Task item » Identify each line in the records below that contains the word "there", and copy it.

Data entries »
BEGIN

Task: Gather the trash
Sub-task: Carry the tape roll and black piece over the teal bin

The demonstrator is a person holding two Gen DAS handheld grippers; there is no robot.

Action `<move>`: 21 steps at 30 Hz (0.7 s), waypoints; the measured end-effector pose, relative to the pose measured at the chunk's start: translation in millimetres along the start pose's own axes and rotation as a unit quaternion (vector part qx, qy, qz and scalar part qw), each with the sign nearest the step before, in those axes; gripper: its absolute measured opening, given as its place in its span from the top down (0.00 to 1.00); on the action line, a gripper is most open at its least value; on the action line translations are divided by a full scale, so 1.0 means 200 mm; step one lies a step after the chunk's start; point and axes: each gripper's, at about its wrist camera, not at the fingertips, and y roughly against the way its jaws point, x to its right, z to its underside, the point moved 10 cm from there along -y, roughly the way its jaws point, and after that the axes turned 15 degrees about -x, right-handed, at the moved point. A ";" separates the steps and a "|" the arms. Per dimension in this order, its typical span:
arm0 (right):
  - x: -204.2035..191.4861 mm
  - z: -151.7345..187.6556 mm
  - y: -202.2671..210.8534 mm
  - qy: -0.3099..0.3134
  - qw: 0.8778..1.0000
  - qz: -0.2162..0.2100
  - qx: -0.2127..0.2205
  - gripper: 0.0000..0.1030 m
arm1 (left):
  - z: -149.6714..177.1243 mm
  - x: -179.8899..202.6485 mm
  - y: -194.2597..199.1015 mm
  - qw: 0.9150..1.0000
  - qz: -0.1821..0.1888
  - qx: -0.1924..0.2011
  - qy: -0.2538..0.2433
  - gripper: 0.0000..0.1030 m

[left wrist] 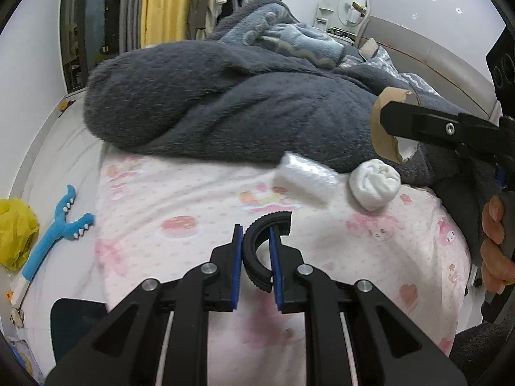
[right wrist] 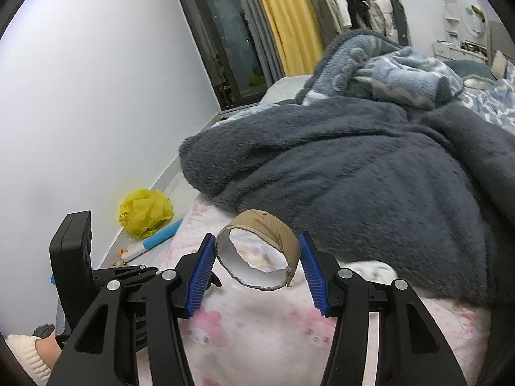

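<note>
My left gripper [left wrist: 256,236] is shut on a black ribbed half-ring [left wrist: 254,254], held above the pink patterned bedsheet [left wrist: 180,225]. My right gripper [right wrist: 256,251] is shut on a brown cardboard tape core [right wrist: 257,251], squeezed between the blue pads; the core also shows at the right of the left wrist view [left wrist: 384,128]. A clear plastic wrapper [left wrist: 305,178] and a rolled white sock [left wrist: 375,185] lie on the sheet near the dark blanket's edge. A crumpled yellow plastic bag [right wrist: 145,212] sits by the wall, also in the left wrist view [left wrist: 16,234].
A large dark grey fleece blanket [left wrist: 225,106] is heaped across the bed, with a blue patterned one [right wrist: 396,74] behind. A blue toy slingshot [left wrist: 61,228] lies at the bed's left edge. The white wall [right wrist: 80,96] runs along the left.
</note>
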 end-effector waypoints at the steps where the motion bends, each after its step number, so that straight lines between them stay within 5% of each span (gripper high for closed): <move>1: -0.02 -0.01 -0.01 0.003 1.000 -0.001 0.000 0.48 | 0.00 -0.02 0.01 1.000 -0.001 0.001 0.002 0.83; 21: -0.72 -0.10 -0.40 0.084 0.995 -0.036 -0.036 0.48 | 0.34 -0.74 0.14 0.994 -0.043 -0.034 0.098 0.83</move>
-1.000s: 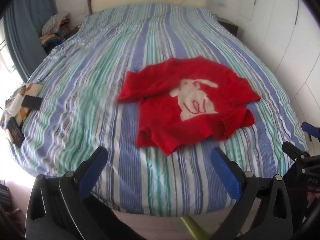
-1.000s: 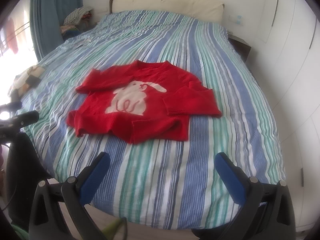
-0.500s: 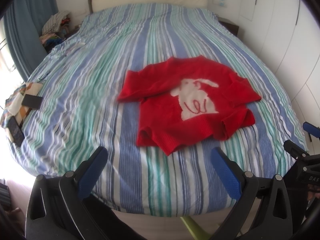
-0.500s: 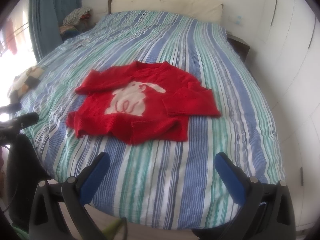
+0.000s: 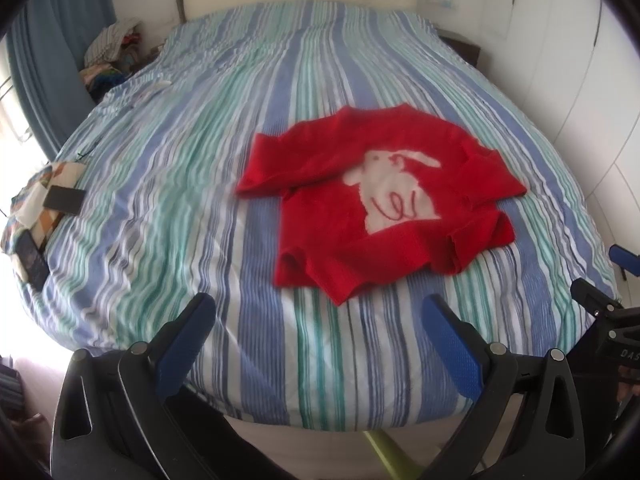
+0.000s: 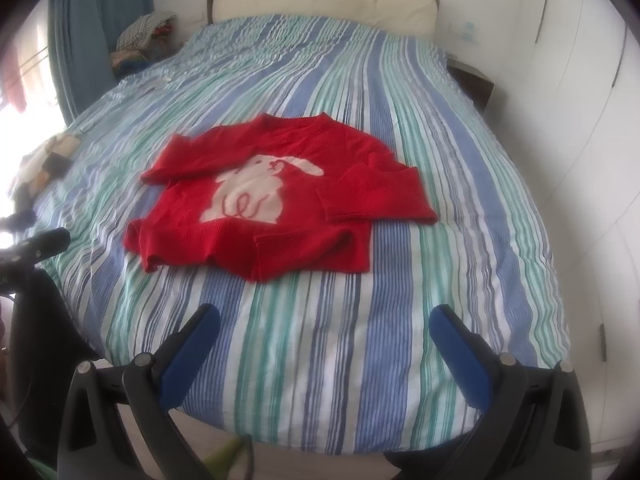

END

Solution to this problem »
The demonstrator is a person holding two Gen DAS handheld grippers; there is no robot.
Action `<move>`: 21 steps at 30 Hz (0.7 s), waypoints; the measured end-effector pose, relative to the pose measured at the chunk's start: translation in millimetres along the start pose's own axes and rotation as a unit quaternion (vector part qx, qy, qz and scalar part qw), each with the sign nearest the step before, in those axes; gripper: its absolute measured opening, given as its place in its span from the top down (0.00 to 1.00); on the action line, a gripper is most open at its least value; on the action line translations are divided by a full scale, so 1.0 means 200 mm; step one lies a step after the chunk's start; point and axes: each gripper's, at about its wrist camera, not at the fingertips, and y roughly against the way its jaws point, x to its right, z to its underside, the point moved 10 cm from there along -y, roughly the way its jaws point, and after that the axes turned 15 degrees about -x, right-handed, at the moved point. A ";" separates the steps and a "|" the arms. Per dimension in this order, its typical span:

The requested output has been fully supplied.